▸ What this task involves:
The whole listing should be retyped word for word, apart from the pictures it holds.
[Data provided Boundary: Start]
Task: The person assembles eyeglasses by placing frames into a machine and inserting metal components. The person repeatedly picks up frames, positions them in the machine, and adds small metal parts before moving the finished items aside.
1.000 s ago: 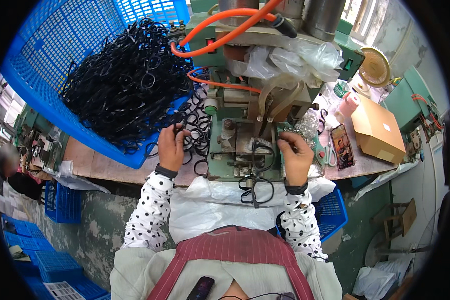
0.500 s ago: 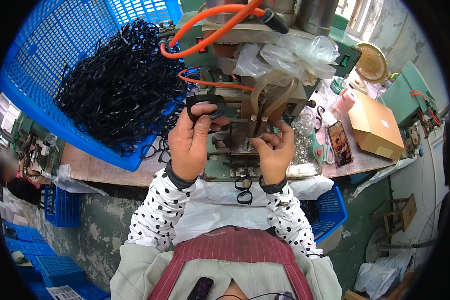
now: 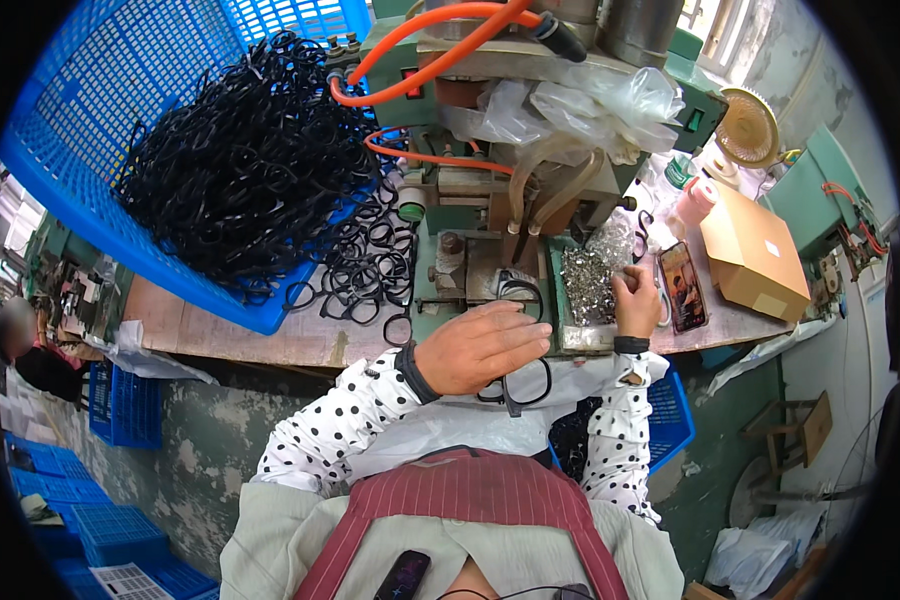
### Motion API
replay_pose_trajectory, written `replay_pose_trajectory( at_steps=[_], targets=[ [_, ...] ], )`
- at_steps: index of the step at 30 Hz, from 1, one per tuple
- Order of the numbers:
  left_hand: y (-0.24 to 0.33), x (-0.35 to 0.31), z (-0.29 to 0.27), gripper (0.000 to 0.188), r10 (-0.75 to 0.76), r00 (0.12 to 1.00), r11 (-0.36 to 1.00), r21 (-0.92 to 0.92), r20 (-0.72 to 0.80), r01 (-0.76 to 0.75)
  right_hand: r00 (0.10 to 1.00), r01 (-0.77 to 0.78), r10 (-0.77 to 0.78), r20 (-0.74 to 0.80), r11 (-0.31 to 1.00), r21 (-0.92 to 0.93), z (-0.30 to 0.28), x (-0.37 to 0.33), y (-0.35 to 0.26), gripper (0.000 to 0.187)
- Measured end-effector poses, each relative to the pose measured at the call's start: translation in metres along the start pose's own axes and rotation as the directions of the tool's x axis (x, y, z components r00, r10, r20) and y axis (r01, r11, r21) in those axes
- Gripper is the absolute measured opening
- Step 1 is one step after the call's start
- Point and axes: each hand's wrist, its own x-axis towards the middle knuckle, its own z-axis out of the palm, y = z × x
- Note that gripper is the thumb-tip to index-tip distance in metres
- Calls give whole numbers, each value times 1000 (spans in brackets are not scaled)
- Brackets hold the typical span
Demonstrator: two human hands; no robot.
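Observation:
Low in front of the press, my left hand (image 3: 485,348) lies palm down across a black eyeglass frame (image 3: 530,402), fingers extended and close together. One rim shows beyond the fingers near the press plate, the other below them; the thumb and the frame's middle are hidden. My right hand (image 3: 636,300) is at the right edge of a tray of small metal parts (image 3: 587,285), with thumb and fingertips pinched together. Whatever may be between those fingertips is too small to make out. Behind my left hand stands the green press (image 3: 450,255), its metal plate facing me.
A big blue basket (image 3: 185,285) heaped with black frames (image 3: 250,170) leans at the left. Loose frames (image 3: 365,275) lie beside the press. At right are a phone (image 3: 681,288), a cardboard box (image 3: 755,260) and a pink bottle (image 3: 697,200). Another blue basket (image 3: 672,425) sits low right.
My left hand has come down from the upper left of the press with the frame, bringing it before the plate. My right hand has left the plate and moved right to the metal parts.

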Motion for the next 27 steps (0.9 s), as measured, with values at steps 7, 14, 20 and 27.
replay_pose_trajectory(
  at_steps=[7,14,20,27],
  targets=[
    [-3,-2,1,41,1,1000,1000,-6,11,-1,918,385,-394,41,866,-320,2,-24,-12,21],
    [3,2,1,40,-4,999,998,67,36,1,909,364,-376,-179,926,-99,8,-23,-6,8],
    [-32,-43,-28,20,-168,955,935,266,-243,233,860,407,-431,-273,902,-143,4,-33,-5,6],
    [-143,-91,-14,26,-898,251,51,482,-360,875,901,372,-381,-205,924,-85,13,-30,-11,12]
  ],
)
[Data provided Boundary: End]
▸ Output for this task:
Task: The person assembles eyeglasses by placing frames into a machine and inserting metal components. The person repeatedly picks up frames, positions them in the machine, and adds small metal parts before moving the finished items aside.
1.000 s ago: 
0.500 s ago: 
now: 
### Motion API
replay_pose_trajectory, written `replay_pose_trajectory( at_steps=[_], targets=[ [_, ...] ], )`
- at_steps: index of the step at 30 Hz, from 1, one per tuple
- Order of the numbers:
  left_hand: y (-0.24 to 0.33), x (-0.35 to 0.31), z (-0.29 to 0.27), gripper (0.000 to 0.188), r10 (-0.75 to 0.76), r00 (0.12 to 1.00), r11 (-0.36 to 1.00), r21 (-0.92 to 0.92), r20 (-0.72 to 0.80), r01 (-0.76 to 0.75)
  right_hand: r00 (0.10 to 1.00), r01 (-0.77 to 0.78), r10 (-0.77 to 0.78), r20 (-0.74 to 0.80), r11 (-0.31 to 1.00), r21 (-0.92 to 0.93), z (-0.30 to 0.28), x (-0.37 to 0.33), y (-0.35 to 0.26), gripper (0.000 to 0.187)
- Measured end-effector poses, each relative to the pose measured at the call's start: translation in metres along the start pose's own axes and rotation as the directions of the tool's x axis (x, y, z components r00, r10, r20) and y axis (r01, r11, r21) in those axes
- Gripper is the absolute measured opening
- Step 1 is one step after the call's start
- Point and axes: each hand's wrist, its own x-axis towards the middle knuckle, its own z-axis out of the palm, y = z × x
- Note that gripper is the thumb-tip to index-tip distance in metres
- Calls give whole numbers, each value times 1000 (spans in brackets are not scaled)
- Brackets hold the typical span
Demonstrator: two human hands; no robot.
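Observation:
Low in front of the press, my left hand (image 3: 485,348) lies palm down across a black eyeglass frame (image 3: 530,402), fingers extended and close together. One rim shows beyond the fingers near the press plate, the other below them; the thumb and the frame's middle are hidden. My right hand (image 3: 636,300) is at the right edge of a tray of small metal parts (image 3: 587,285), with thumb and fingertips pinched together. Whatever may be between those fingertips is too small to make out. Behind my left hand stands the green press (image 3: 450,255), its metal plate facing me.
A big blue basket (image 3: 185,285) heaped with black frames (image 3: 250,170) leans at the left. Loose frames (image 3: 365,275) lie beside the press. At right are a phone (image 3: 681,288), a cardboard box (image 3: 755,260) and a pink bottle (image 3: 697,200). Another blue basket (image 3: 672,425) sits low right.
My left hand has come down from the upper left of the press with the frame, bringing it before the plate. My right hand has left the plate and moved right to the metal parts.
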
Motion for the next 27 steps (0.9 s), as measured, with values at steps 7, 14, 20 and 27.
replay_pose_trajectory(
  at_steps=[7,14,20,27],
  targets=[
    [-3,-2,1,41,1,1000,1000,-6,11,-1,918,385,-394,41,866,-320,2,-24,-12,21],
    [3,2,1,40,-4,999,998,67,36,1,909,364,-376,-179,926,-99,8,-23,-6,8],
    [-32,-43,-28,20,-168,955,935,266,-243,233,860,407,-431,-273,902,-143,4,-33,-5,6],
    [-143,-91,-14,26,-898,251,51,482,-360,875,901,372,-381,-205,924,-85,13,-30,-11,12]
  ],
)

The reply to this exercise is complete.